Oh, this is entertaining, in a nasty-fun sort of way. It’s an accounting of the way that Citizens United went down, and you can almost hear Jeffrey Toobin’s teeth grinding over every word. If this account is correct, what happened was the combination of a truly awful oral argument and a favorable pro-reform opinion coming from perennial swing vote Anthony Kennedy; Chief Justice John Roberts took advantage of the latter to assign Kennedy the job of writing the majority opinion, thus ensuring that several decades’ worth of onerous free speech restrictions got gut-shot and left to die at the side of the road*.
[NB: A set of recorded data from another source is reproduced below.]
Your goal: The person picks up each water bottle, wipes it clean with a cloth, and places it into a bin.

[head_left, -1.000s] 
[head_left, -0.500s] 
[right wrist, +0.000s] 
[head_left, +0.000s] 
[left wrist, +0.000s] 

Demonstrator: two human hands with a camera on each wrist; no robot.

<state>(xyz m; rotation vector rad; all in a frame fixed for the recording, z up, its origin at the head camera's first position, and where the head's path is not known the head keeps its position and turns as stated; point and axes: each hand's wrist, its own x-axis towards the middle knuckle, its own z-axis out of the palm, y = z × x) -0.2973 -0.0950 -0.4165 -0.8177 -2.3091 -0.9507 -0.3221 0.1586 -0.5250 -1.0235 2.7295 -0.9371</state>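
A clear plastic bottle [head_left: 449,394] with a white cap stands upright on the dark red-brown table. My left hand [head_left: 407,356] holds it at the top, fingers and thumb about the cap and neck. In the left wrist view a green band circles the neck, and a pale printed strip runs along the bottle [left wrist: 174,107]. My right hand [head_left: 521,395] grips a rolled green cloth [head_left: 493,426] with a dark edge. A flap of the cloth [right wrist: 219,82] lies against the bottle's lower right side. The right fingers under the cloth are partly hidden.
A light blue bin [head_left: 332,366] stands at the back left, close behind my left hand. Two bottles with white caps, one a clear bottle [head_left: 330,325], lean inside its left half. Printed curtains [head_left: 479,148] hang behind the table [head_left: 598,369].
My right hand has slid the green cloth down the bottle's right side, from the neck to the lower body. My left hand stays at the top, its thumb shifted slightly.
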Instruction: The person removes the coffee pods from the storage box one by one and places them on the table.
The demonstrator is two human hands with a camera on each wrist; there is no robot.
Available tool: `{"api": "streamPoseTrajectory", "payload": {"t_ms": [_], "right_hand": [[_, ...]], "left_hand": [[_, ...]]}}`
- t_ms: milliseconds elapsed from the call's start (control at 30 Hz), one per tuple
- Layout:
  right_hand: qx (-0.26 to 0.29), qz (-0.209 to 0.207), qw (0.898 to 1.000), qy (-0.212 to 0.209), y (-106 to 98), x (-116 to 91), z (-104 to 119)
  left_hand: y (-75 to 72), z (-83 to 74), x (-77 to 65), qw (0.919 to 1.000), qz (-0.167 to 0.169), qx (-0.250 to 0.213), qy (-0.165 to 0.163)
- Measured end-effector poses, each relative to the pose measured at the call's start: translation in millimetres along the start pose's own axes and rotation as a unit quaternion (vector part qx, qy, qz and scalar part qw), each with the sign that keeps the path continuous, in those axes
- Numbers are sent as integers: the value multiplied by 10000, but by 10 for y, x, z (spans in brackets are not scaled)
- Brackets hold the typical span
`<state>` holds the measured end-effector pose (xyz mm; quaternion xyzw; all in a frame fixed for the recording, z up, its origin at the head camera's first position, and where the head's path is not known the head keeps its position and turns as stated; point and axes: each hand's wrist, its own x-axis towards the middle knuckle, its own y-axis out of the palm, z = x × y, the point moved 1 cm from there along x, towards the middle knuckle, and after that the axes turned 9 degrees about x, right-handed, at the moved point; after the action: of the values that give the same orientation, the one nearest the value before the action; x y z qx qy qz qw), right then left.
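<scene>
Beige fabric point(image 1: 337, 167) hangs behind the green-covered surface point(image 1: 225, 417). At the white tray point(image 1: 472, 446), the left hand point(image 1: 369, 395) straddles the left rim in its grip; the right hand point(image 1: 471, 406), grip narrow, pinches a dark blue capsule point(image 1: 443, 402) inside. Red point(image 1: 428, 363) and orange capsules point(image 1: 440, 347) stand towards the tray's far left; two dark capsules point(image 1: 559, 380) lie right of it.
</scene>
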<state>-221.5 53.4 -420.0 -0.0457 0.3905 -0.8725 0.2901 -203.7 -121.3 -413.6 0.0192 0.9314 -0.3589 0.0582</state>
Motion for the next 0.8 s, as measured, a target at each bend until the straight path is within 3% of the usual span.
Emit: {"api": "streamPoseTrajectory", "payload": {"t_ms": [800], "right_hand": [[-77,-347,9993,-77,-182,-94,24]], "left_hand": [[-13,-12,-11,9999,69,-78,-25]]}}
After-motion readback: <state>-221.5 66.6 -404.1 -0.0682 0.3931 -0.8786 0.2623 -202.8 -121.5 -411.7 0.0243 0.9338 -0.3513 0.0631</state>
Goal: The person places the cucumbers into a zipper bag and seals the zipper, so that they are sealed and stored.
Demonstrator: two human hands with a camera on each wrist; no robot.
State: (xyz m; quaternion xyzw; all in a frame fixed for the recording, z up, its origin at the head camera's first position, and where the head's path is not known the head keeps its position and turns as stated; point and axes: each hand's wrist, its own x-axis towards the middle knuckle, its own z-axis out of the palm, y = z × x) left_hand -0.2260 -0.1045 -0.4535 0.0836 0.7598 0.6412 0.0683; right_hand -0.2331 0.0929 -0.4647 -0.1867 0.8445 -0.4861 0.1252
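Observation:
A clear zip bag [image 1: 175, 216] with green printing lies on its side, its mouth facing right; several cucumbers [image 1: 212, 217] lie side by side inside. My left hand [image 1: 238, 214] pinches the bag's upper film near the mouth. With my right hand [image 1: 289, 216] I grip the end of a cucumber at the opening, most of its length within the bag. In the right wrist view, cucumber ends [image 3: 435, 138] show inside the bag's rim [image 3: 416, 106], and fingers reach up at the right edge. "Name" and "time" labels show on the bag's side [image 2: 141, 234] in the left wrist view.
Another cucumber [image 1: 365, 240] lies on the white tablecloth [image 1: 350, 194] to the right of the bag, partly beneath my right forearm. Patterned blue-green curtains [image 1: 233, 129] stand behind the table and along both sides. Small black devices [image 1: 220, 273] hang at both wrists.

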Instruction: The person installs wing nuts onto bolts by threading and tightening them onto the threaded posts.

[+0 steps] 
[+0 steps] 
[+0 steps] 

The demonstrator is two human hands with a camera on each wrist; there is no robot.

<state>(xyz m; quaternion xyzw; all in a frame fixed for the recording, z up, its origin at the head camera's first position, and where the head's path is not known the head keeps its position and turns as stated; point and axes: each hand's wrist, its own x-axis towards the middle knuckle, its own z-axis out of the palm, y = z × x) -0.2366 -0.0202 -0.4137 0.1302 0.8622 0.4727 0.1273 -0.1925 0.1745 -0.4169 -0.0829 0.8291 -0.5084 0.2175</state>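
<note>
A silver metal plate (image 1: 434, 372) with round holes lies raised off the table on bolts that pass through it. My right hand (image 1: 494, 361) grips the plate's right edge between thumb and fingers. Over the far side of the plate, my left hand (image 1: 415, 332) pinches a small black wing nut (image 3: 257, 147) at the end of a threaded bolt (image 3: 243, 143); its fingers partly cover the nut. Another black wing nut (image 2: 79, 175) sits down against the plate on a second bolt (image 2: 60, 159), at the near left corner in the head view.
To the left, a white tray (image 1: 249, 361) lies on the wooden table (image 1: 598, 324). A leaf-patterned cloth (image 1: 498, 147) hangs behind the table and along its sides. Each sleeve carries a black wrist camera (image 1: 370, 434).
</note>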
At this point, soon-to-retire Justice David Souter got his nose out of joint on the subject and decided to effectively flip off the Court on his way out the door; having been assigned the minority opinion, Souter was prepared to snipe at the majority in his dissent. Roberts then demonstrated why George W Bush had made a good call by making him Chief Justice:
Roberts didn’t mind spirited disagreement on the merits of any case, but Souter’s attack—an extraordinary, bridge-burning farewell to the Court—could damage the Court’s credibility. So the Chief came up with a strategically ingenious maneuver. He would agree to withdraw Kennedy’s draft majority opinion and put Citizens United down for reargument, in the fall. For the second argument, the Court would write new Questions Presented, which frame a case before argument, and there would be no doubt about the stakes of the case. The proposal put the liberals in a box. They could no longer complain about being sandbagged, because the new Questions Presented would be unmistakably clear. But, as Roberts knew, the conservatives would go into the second argument already having five votes for the result they wanted. With no other choice (and no real hope of ever winning the case), the liberals agreed to the reargument.